The UK, US, and Australia have announced a historic security pact in the Asia-Pacific, in what's seen as an effort to counter China. It will let Australia build nuclear-powered submarines for the first time, using technology provided by the US. The Aukus pact, which will also cover AI and other technologies, is one of the countries' biggest defense partnerships in decades. The big loser is the French government, which since 2016 had been negotiating with Australia for the production of a conventional Australian submarine to replace its diesel-electric subs.
For years, Australian politicians would argue that they do not have to decide between the US and China and could develop their economic ties with both. For instance, China is its biggest trade partner. This idea that Australia could co-exist with both superpowers without the need to choose a side, seems to have ended with the new Aukus pact. Australia has seen that its security needs are better covered if they strengthen their alliance with the US and the UK at the expense of its economic interests. As a member of the Five Eyes, no one would expect Australia to align with China against the US.
This development was foreseen by the prominent realist scholar John Mearsheimer who argued during a conference in 2019 that the security needs of Australia would triumph over its economic interests in an era of growing American-Chinese competition. Years later, the Australian government did as he predicted.
Australia's realist approach required it to build up strong alliances. The only option in this regard was to align with the US and the UK. France as a middling power cannot offer what Australia needs.
French military presence in the Indo-Pacific region is limited, its military power is limited, its economic power is limited and more importantly, its trustworthiness is limited. Australia most likely followed how France actively torpedoed the NATO alliance, questioned its legitimacy, and tried to divide NATO from within by cozying up to Russia.
The Australian government seems to remember that France described NATO as brain-dead. So why should Australia ally with France while it cannot be trusted in the alliance it already is a part of?
States will always lean towards self-interest and have little regard for the feelings of other allied nations. The current international system requires states to make alliances in line with their self-interests. Australia put its self-interest first and did what it had to do and there is nothing France can do about it. France may be visibly upset, but this is a cost that Australia, the US and the UK are ready to take.
The order in the Indo-Pacific has entered the tendency towards great power competition and the AUKUS pact seems to be a first alliance formation to meet the necessities of the new era. While many compare the emerging system to the Cold War, the dynamics of it might be different and more regional.
For instance, the European continent, the Middle East, and Central Asia appear to have a stronger tendency towards a multi-polar order and it has yet to be seen how and if these two orders in the Indo-Pacific and the rest will co-exist.

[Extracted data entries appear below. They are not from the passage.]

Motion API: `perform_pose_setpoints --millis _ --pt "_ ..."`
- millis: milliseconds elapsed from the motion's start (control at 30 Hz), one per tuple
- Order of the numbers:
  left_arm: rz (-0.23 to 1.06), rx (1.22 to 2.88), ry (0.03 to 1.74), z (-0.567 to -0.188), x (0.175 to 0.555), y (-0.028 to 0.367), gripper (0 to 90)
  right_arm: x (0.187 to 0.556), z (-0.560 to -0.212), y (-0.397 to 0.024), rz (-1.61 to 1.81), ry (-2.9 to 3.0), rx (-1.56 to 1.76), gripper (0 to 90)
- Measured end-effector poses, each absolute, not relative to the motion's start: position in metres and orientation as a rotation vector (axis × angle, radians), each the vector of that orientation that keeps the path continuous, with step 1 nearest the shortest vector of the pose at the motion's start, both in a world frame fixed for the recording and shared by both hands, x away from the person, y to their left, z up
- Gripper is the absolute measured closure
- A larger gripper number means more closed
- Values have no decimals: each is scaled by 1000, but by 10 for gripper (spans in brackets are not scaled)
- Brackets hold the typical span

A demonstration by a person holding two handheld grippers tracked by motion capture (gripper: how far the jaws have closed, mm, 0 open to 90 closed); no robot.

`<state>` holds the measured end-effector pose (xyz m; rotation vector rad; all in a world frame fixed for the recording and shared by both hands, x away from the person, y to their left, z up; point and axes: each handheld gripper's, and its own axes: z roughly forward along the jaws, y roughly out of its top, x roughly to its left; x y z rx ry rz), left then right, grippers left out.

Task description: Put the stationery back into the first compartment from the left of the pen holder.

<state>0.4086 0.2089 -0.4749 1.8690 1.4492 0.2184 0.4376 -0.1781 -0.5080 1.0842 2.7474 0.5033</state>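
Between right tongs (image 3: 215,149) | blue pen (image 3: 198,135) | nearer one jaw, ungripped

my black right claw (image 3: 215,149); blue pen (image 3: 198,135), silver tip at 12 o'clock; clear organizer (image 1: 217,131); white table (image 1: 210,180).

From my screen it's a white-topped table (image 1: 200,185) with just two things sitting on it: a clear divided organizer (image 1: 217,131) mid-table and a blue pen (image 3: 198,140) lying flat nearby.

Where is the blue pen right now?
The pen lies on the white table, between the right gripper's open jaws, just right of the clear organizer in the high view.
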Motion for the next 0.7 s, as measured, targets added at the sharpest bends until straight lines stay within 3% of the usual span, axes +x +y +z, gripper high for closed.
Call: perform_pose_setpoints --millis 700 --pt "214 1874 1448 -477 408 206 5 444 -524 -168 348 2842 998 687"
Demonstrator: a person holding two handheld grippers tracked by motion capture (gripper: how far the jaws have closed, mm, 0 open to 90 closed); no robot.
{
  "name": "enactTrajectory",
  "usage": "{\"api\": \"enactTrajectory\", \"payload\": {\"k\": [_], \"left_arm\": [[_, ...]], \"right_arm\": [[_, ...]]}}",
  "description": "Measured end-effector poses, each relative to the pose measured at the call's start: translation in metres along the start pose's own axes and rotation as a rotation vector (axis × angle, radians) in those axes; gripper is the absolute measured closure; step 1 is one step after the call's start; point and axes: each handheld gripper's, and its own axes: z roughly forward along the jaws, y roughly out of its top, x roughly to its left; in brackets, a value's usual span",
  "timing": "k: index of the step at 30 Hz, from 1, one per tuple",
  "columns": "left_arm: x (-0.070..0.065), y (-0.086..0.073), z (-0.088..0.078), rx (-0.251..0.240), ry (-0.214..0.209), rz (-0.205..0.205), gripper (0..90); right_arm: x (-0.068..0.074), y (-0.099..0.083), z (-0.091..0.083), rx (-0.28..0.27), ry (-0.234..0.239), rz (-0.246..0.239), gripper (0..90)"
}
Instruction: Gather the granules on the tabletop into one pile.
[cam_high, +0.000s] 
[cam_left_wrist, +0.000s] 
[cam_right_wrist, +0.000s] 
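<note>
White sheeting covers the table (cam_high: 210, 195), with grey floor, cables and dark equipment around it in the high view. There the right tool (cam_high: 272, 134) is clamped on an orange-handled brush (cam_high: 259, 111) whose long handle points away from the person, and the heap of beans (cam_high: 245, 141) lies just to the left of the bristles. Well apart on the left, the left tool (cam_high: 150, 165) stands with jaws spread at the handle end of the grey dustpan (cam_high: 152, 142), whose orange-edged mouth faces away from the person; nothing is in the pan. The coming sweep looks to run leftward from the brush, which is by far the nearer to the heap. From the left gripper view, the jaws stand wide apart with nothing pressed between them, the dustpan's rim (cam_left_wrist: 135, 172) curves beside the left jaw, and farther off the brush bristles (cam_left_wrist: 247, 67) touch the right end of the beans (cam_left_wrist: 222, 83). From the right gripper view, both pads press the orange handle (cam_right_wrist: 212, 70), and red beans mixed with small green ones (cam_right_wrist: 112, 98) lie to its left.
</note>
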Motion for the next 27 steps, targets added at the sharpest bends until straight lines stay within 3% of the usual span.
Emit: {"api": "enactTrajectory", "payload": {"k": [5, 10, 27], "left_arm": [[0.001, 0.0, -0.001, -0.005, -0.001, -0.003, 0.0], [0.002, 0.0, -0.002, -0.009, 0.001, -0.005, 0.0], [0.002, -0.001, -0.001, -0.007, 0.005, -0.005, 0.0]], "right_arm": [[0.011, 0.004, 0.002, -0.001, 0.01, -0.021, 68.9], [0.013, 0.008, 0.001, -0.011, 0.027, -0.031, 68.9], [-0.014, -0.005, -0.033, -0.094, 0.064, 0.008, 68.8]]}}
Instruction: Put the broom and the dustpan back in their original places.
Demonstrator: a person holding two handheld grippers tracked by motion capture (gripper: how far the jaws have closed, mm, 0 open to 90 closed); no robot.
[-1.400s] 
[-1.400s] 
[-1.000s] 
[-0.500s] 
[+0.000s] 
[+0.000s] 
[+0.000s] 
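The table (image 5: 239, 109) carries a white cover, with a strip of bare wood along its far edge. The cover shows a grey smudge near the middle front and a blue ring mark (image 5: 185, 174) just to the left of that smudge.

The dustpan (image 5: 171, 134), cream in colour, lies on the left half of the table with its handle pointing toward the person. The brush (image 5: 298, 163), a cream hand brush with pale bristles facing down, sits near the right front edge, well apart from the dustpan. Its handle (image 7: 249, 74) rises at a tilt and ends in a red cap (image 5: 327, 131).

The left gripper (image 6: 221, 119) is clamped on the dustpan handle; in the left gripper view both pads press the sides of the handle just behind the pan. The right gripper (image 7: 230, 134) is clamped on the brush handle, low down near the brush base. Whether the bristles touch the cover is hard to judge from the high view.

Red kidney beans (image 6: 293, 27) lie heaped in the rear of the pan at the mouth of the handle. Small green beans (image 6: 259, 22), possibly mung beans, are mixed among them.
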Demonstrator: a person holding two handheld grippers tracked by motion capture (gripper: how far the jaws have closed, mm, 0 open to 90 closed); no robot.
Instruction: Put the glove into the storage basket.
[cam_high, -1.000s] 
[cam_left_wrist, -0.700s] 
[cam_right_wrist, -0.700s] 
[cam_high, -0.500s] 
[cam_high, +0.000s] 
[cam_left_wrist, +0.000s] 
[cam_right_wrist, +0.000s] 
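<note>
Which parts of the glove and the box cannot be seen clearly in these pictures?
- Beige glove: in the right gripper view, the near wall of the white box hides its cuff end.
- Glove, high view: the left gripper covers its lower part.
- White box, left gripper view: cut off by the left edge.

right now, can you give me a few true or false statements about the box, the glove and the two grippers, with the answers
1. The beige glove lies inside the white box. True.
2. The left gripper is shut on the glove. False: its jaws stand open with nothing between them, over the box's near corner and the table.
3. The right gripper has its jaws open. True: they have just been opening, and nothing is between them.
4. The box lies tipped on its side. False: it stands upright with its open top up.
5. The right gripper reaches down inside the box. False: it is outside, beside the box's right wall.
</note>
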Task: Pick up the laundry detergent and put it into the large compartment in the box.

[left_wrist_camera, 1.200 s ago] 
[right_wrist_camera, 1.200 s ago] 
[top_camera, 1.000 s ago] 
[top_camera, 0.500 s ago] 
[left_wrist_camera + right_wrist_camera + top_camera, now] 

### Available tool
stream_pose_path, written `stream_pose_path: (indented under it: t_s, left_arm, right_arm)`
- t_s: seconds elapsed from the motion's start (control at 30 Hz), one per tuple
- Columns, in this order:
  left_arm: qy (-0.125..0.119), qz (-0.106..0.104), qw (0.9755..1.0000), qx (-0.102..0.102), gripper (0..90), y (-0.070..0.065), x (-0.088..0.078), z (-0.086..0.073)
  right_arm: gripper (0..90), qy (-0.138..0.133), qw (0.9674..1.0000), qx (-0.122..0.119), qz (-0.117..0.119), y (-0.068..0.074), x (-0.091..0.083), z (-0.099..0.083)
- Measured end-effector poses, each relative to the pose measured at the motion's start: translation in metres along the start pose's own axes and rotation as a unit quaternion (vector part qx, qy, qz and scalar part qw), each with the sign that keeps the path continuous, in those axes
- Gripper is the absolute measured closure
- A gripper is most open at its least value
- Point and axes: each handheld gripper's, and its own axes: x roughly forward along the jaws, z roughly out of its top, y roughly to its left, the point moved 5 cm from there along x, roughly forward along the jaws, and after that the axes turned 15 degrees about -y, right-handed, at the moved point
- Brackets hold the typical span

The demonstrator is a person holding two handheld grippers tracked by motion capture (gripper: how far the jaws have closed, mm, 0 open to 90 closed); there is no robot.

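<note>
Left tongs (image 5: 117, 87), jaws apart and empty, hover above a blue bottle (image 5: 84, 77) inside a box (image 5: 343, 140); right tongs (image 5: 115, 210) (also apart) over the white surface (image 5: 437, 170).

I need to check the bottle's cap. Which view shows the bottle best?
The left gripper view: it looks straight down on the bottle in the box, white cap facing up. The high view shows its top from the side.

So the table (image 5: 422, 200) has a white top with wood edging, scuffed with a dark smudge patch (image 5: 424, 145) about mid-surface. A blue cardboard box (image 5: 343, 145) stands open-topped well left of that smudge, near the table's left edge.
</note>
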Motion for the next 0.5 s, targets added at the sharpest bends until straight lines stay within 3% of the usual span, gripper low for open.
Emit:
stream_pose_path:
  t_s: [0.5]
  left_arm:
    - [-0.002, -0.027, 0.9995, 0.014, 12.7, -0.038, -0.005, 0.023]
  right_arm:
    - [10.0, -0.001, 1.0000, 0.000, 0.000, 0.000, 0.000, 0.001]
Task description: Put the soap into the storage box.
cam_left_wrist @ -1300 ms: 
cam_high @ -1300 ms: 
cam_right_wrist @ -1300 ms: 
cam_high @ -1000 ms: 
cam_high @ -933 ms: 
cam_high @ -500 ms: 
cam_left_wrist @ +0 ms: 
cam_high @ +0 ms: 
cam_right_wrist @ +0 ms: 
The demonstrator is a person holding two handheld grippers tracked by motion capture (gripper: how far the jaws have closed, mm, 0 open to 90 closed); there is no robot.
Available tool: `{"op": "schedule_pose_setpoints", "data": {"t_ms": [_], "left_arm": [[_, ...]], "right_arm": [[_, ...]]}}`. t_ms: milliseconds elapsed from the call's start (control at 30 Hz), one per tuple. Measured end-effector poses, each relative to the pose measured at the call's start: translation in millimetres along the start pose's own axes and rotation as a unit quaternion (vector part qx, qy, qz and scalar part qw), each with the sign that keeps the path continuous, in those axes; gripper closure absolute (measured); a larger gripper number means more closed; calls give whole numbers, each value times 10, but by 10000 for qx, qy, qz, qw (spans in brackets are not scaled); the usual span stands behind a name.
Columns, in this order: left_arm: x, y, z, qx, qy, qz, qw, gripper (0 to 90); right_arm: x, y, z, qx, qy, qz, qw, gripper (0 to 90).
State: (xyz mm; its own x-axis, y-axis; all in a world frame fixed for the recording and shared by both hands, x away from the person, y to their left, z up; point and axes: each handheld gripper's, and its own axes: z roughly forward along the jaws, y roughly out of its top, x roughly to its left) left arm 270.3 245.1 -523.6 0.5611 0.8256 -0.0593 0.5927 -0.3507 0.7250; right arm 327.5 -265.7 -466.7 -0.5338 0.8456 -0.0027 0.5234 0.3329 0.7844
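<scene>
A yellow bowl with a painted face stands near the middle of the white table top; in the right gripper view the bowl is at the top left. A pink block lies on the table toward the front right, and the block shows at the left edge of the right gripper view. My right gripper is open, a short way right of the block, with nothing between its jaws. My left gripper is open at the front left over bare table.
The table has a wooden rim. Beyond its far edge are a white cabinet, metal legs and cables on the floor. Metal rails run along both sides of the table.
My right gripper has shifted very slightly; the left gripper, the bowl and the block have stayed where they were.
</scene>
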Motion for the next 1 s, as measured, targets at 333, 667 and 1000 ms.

Therefore, the hysteria in Paris about the developments in the Indo-Pacific region does not fit with the realities of current times. Moreover, France has to be realistic and put its self-interest upfront as well. The continuous push by France for European autonomy in NATO and a European army is not realistic. It is a waste of time. Instead of wasting time, Paris has to move mentally into the 21st century. France is only a shadow of its past. The days of the French Empire are long gone and the French capabilities cannot balance AUKUS, China, or Russia.
If France wants to maximise its interests in the Indo-Pacific region and minimise the threats. it has to reassess its position in the international system. As a middling power, the French interest in the Indo-Pacific region is best secured in alliance with the US and the UK. Instead of trying to gain autonomy, the French have to bandwagon with the Anglo-Saxons and accept a new reality. Otherwise, the French role in the international system will decrease increasingly, and the loss of a $36 billion contract might just be the beginning.
While the French interest in the Indo-Pacific might be best served by teaming up with the US and the UK, the situation in Europe and the Middle East appears to be similar. As a European army is a pipe dream, the security needs of France are best secured within NATO. Otherwise, without the US, the UK, and Turkey, the European continent is not capable of securing its interest.
Therefore, France has to try to strengthen NATO and respect the self-interest of each state within NATO. Only if the alliance respects the national security threat perception of each member, a balancing act between the two emerging international orders in the Indo-Pacific and the rest might be established. Such a balance might be the best outcome, France could achieve.